If the net value of a death estate (after deducting liabilities but before reliefs and exemptions) is over £2 million, the RNRB is reduced by £1 for every £2 that the amount exceeds the £2 million taper threshold. For 2017/18, the first year of operation, this means that a person with an estate of more than £2.2 million will not benefit. By 2020/21 the limit will be £2.35 million. For spouses it applies on each death estate calculation. This reduction only applies where the estate at death exceeds the limit. It does not include lifetime transfers within seven years of death.

Claiming the relief

Broadly, a claim must be made by the person’s personal representatives within two years from the end of the month in which the person dies or, if later, three months beginning with the date on which the personal representatives first act. Other people may claim within extended time limits.

A claim can be withdrawn within one month of whichever of those time limits applies.

The proposed ‘downsizing’ relief

The provisions above passed through Parliament in 2015. It is also proposed that the RNRB will be available when a person downsizes or ceases to own a home on or after 8 July 2015 where assets of an equivalent value, up to the value of the RNRB, are passed on death to direct descendants. This element will be included in Finance Bill 2016. A number of situations are envisaged including situations where the home has been gifted or sold prior to death.

Example

A widower sells his home worth £400,000 and gifts the cash to his children in May 2020. He moves into rented ‘later living’ accommodation. His available RNRB is £350,000 (as he has inherited £175,000 from his spouse). He has potentially lost the chance to use £350,000 which could have applied had he not sold his home.

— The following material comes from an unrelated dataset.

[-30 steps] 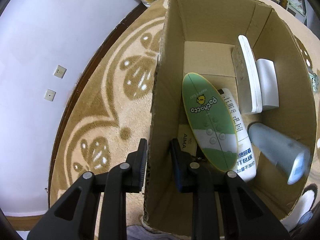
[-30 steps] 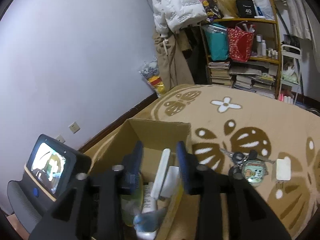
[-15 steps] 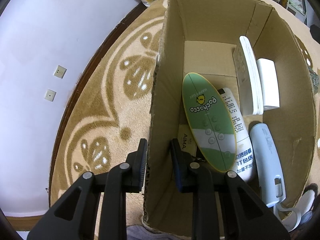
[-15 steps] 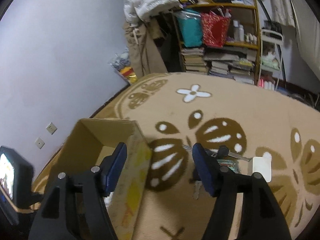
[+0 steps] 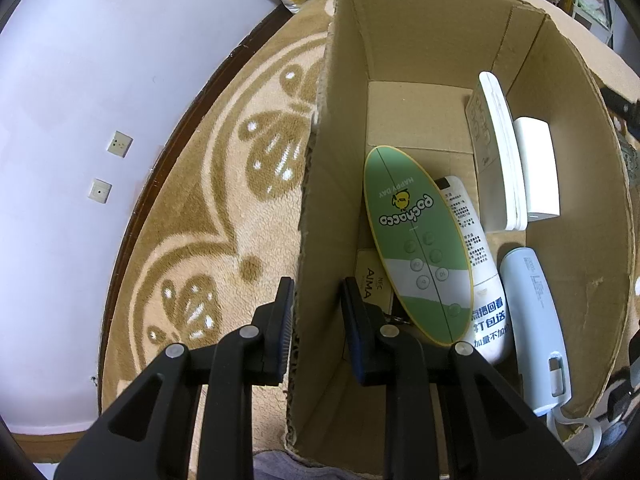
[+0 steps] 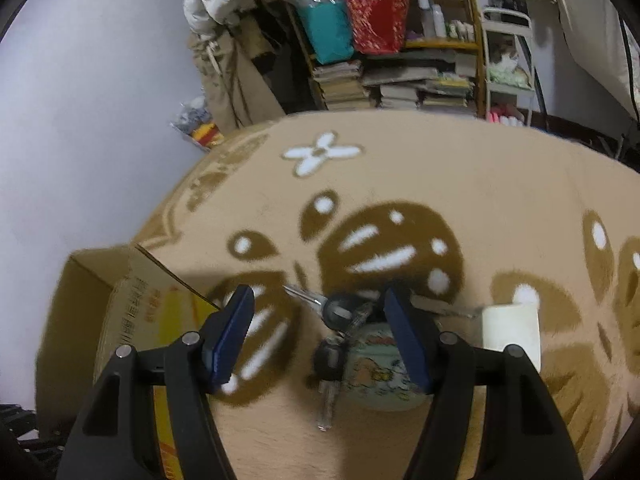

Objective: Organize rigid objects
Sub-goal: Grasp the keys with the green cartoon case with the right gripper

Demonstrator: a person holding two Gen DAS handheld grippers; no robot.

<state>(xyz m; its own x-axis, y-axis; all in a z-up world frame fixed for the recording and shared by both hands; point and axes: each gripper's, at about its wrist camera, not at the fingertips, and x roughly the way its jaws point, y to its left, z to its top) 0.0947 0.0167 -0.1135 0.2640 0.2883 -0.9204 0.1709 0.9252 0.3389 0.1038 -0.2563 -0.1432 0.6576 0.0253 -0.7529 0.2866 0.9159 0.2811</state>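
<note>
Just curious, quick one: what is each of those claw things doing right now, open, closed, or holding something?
Left gripper: straddling the box wall, gap still visible; grip cannot be told.
Right gripper: open, empty, above the keys.

L gripper [image 5: 316,312] jaws straddle cardboard box [image 5: 320,184] wall; green remote [image 5: 416,248] inside.
</note>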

When he dies in February 2021, within 7 years of the gift, his estate is worth £600,000 and is split between his four children. As there is no qualifying residence in his estate, it cannot use RNRB directly. But the estate is still eligible for £350,000 of RNRB.

We would be happy to advise you on your RNRB or any other inheritance tax issues. If you require any assistance or further information about the above please do not hesitate to contact us on our contact page.  To find out more about the services that we offer, visit our Services page.

 

Do you have tax efficient investments?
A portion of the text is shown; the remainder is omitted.